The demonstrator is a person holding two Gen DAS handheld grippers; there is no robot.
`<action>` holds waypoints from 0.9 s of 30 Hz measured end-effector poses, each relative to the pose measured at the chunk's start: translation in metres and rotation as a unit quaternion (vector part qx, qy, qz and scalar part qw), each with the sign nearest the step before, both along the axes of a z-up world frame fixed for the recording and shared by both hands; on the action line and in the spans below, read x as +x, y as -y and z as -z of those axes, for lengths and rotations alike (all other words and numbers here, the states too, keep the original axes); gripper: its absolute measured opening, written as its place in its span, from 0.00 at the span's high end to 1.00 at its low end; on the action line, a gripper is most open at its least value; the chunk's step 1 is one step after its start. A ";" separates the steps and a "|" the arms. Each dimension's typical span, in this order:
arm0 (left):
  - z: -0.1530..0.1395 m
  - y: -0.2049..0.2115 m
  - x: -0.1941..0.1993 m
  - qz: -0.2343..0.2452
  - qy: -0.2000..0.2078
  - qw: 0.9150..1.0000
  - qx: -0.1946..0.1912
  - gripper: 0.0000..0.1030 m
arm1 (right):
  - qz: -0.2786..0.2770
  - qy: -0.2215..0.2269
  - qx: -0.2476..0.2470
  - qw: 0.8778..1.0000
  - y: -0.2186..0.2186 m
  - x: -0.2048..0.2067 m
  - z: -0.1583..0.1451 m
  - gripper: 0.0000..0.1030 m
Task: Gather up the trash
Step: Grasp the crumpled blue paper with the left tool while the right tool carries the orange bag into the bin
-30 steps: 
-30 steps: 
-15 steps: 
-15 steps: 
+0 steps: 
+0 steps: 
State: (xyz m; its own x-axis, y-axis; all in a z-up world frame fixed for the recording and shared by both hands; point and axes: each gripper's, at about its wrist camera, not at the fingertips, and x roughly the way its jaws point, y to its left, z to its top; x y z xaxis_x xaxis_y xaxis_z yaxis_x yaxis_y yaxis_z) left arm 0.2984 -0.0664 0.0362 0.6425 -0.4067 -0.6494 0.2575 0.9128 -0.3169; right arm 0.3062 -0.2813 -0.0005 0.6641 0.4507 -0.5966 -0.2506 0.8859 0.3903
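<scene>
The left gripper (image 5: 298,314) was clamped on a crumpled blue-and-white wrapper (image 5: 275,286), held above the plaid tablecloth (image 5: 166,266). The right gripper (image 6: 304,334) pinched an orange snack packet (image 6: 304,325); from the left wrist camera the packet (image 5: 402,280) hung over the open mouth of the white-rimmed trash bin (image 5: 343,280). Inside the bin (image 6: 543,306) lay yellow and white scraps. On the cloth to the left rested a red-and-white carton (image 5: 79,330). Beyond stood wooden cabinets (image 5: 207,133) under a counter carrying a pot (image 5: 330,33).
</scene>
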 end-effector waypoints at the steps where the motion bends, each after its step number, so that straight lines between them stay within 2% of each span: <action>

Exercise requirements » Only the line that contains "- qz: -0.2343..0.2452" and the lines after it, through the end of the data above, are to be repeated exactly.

Answer to the problem »
  - qz: -0.2343..0.2452
  - qy: -0.2000..0.2078
  - qw: 0.9150..1.0000
  - qx: -0.1946..0.1912
  - gripper: 0.0000..0.1030 m
arm1 (right):
  - qz: -0.2786..0.2770
  - qy: -0.2215..0.2269
  - qx: -0.2476..0.2470
  - qw: 0.8778..1.0000
  - y: -0.2186..0.2186 m
  - x: -0.2048..0.2067 m
  - z: -0.1583..0.1451 m
  - gripper: 0.0000..0.1030 m
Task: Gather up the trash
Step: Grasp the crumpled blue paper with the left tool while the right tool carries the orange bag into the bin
-30 steps: 
-30 steps: 
-15 steps: 
-15 steps: 
+0 steps: 
+0 steps: 
State: (xyz m; its own x-axis, y-axis; all in a z-up world frame fixed for the recording and shared by both hands; point and axes: each gripper's, at about its wrist camera, not at the fingertips, and x roughly the way its jaws point, y to its left, z to its top; x y z xaxis_x xaxis_y xaxis_z yaxis_x yaxis_y yaxis_z) left arm 0.2984 -0.0664 0.0362 0.6425 -0.4067 -0.6494 0.2575 0.9128 -0.3169; right arm 0.3062 -0.2813 -0.0005 0.6641 0.4507 -0.5966 -0.2506 0.8859 0.3903
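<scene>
The left gripper (image 5: 298,314) was clamped on a crumpled blue-and-white wrapper (image 5: 275,286), held above the plaid tablecloth (image 5: 166,266). The right gripper (image 6: 304,334) pinched an orange snack packet (image 6: 304,325); from the left wrist camera the packet (image 5: 402,280) hung over the open mouth of the white-rimmed trash bin (image 5: 343,280). Inside the bin (image 6: 543,306) lay yellow and white scraps. On the cloth to the left rested a red-and-white carton (image 5: 79,330). Beyond stood wooden cabinets (image 5: 207,133) under a counter carrying a pot (image 5: 330,33).
</scene>
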 end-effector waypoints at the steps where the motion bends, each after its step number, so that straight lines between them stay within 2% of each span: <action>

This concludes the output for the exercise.